Пока Андрей отлавливал наши чемоданы, я уже поняла — куда мы вернулись.
У моих ног стоял ящик, сквозь зарешеченную дверцу я трогала влажный нос. У нас с Микки, догадалась, общее состояние: отупелой растерянности. Он прозрел предстоящее интеллектом породистой собаки, я — животным чутьем.
Но я-то была готова к компромиссам, а он- нет. Возненавидел! Горничные в отеле «Монтана» отказались наш номер убирать. Микки, запираемый на балконе, сообразил, что сетчатую, от москитов, дверь можно когтями поддеть и сдвигать Мне без него никуда уже стало нельзя отлучаться. Мы оба распластывались под гостиничным вентилятором, похожим на самолетный пропеллер, как Джек Никольсон в фильме «Профессия — репортер».
Вот что еще создало дополнительные сложности в поисках нами жилья.
Местные собак боялись пуще огня, и не без оснований, в бродячих шелудивых стаях часто случались эпидемии бешенства. Ветеринарная служба, вакцинация?

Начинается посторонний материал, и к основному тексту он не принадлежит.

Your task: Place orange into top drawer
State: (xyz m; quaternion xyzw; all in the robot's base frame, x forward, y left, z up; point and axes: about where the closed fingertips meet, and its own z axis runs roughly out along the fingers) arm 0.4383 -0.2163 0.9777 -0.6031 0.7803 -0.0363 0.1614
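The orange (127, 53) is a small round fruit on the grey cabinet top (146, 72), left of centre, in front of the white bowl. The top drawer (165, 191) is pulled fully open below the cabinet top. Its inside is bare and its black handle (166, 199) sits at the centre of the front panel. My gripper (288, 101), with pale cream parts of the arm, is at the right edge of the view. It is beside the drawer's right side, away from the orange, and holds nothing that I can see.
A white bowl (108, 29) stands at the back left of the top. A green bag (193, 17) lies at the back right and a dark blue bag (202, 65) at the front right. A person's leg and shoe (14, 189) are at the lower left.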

Да, для богатых. И салоны, где мыли, стригли счастливцев, тоже пожалуйста.
Но, одновременно, тучи бездомных, голодных, в болячках на впалых боках.
Каков народ, таков и скот. Я, с детства приученная руку протягивать, в знак дружелюбия, любой твари, тут стала шарахаться. С низкой посадкой, растопыром вялым ушей, повадками мародеров, они шастали повсюду. Подбирались и к нашему дому, норовя в ворота проскользнуть. Микки визжал яростно. У него не сложились отношения с собаками Евтушенко в Переделкино, но, думаю, осознал, что, по сравнению, то было беседой джентльменов. С отбросами общества он до того дела не имел, и его агрессивность наращивалась.